X configuration was moved out of sysinstall(8) because it really didn't 
work very well to try and do it at that point.  Sysinstall basically 
covers everything you can do to setup the system up to the point at 
which you can reboot into your newly installed kernel.  While you can 
use sysinstall after that -- as a general administration tool -- that's 
not really what it is designed for.  For best results, using the command 
line tools is the way to go.

On the specific point of configuring X, what you should do is:

     # Xorg -configure

This will probe your hardware and write out a basic configuration file 
into /root/.  Then:

     # mkdir /etc/X11
     # mv /root/xorg.conf.new /etc/X11/xorg.conf

Now, you should be able to run 'startx' and get a default grey desktop 
with a mouse cursor.  Use 'Ctrl-Alt-Backspace' to quit out of X.
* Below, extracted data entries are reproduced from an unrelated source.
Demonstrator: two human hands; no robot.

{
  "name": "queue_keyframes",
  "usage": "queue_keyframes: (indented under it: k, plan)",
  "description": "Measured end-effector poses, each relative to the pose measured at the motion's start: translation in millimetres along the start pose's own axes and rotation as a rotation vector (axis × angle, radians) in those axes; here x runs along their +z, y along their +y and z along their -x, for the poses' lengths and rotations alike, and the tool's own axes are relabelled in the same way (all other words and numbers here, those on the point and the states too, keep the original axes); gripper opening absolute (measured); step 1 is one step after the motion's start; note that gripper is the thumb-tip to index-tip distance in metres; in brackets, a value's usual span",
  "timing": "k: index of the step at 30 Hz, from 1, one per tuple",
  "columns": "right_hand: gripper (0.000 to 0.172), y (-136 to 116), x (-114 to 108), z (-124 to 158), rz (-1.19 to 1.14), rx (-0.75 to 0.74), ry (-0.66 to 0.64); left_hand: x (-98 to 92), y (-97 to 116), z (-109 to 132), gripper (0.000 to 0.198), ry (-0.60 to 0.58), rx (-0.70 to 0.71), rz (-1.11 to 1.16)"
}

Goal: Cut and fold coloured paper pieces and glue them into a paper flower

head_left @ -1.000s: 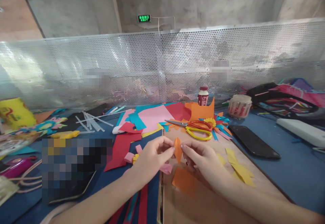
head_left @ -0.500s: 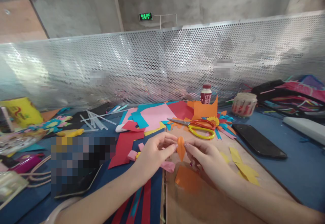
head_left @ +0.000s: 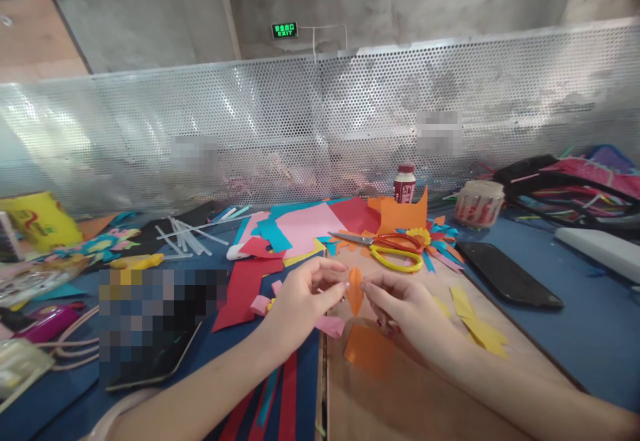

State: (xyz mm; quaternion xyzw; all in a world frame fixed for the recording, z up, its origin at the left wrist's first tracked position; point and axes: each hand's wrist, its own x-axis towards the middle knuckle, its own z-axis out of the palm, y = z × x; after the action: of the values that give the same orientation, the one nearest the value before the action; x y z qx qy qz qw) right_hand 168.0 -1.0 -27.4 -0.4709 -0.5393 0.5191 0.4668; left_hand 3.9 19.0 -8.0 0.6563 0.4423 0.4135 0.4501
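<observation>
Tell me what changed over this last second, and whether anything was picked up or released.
Only the camera's view shifted slightly; nothing was visibly taken hold of or let go. The left hand and right hand still hold the orange petal-shaped paper between them. Scissors and black phone stayed put.

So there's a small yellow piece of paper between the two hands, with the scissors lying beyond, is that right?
Not quite: the head view shows the small piece of paper between the left hand and right hand is orange, not yellow. The scissors do lie beyond.
</observation>
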Motion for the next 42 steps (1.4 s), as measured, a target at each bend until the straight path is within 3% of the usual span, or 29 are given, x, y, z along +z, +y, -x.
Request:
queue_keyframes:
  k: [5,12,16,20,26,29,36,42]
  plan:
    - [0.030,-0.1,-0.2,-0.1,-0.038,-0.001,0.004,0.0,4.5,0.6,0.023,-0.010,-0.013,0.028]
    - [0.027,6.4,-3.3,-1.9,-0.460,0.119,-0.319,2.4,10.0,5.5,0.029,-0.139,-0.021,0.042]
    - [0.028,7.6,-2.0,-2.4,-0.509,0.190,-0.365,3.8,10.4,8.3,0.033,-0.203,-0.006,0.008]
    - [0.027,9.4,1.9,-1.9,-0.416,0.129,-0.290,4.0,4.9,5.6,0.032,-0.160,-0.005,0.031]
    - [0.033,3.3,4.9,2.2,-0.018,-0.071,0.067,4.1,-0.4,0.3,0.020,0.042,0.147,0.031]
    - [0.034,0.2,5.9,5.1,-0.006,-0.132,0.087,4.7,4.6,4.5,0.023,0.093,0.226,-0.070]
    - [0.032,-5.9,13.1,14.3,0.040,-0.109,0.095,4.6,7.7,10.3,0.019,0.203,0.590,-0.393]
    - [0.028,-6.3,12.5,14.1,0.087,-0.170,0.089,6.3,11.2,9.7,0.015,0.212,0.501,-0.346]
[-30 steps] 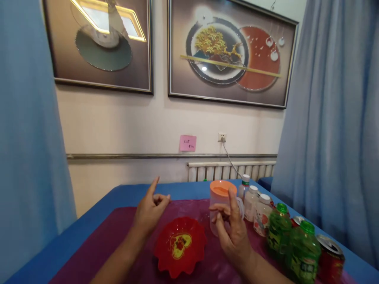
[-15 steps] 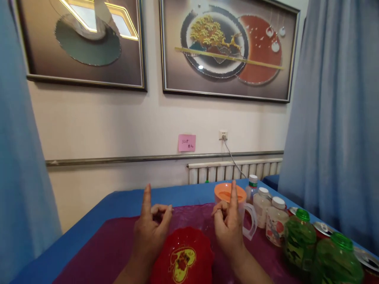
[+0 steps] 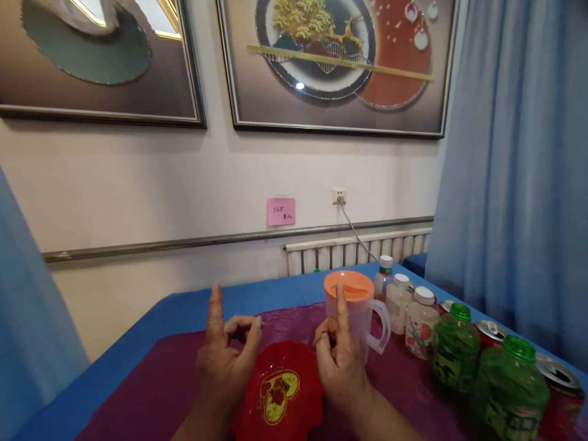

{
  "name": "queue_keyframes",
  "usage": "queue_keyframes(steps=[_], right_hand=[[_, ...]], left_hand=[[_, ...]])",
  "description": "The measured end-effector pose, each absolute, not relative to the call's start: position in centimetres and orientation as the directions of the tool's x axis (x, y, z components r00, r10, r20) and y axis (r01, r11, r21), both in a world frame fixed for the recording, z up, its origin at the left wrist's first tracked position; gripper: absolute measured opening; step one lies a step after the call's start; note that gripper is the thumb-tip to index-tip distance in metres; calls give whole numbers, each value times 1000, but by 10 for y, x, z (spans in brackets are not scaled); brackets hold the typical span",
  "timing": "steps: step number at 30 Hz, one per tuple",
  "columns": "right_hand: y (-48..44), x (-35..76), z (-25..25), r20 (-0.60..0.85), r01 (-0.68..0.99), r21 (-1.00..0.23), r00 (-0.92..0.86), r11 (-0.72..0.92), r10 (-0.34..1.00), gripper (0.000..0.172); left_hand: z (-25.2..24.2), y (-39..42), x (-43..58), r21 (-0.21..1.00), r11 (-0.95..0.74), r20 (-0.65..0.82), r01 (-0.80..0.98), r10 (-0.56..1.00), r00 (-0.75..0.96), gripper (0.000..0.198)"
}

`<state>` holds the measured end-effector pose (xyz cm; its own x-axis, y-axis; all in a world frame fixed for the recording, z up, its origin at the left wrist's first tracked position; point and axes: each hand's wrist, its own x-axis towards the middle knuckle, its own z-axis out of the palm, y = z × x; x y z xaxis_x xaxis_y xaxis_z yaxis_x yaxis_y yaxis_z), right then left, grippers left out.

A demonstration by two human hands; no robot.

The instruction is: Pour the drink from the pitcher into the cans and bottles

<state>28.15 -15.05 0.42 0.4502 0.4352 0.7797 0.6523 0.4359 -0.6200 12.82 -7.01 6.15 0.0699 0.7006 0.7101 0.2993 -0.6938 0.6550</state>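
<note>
My left hand is raised with its index finger pointing up, the thumb held out to the side and the other fingers curled; nothing is in it. On the right, my right hand mirrors it, index finger up and thumb close to the curled fingers, also holding nothing. Between and below them lies a red scalloped dish with a yellow pattern inside. Behind my right hand stands a clear plastic pitcher with an orange lid, partly hidden by my fingers.
Several containers line the right side: a small bottle, white-capped jars, green jars and drink cans. A purple sheet covers part of the blue table. A radiator and wall stand behind; curtains hang at both sides.
Both hands have shifted slightly left in the view, keeping the same pose. The view itself has turned a little, so the pitcher, jars and wall pictures appear further left and higher.
</note>
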Motion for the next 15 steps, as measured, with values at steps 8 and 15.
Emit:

To do all of the fine adjustments to the X setup, like telling it to use 
a UK keyboard, etc. you can either edit the xorg.conf file directly, or 
you can use xorgcfg(1) to tweak the automatically generated config file. 
  The sort of things you might want to change are the default screen 
resolution and colour depth, keyboard mapping, font paths etc.

Then you need to decide on what sort of desktop environment you want, 
and how you would prefer to get into X.  Choices for desktop 
environments are Gnome, KDE or you can go with a straight window manager 
-- personally I use wmaker(1x) -- see http://www.xwinman.org/ for details.

On the 'how you get into X' front, there are two choices.  Either you 
log into your machine's console and then run 'startx' (in which case, 
you need to customise a ~/.xinitrc file to set up everything you want on 
your desktop) or else you run a X display manager such as xdm(1), gdm(1) 
or kdm(1) -- those last two belong to Gnome and KDE respectively.  The 
display manager takes over the X server while no-one is logged in and 
presents a login panel.  Once logged in, you need a ~/.xsession script 
to run whatever you want on your desktop.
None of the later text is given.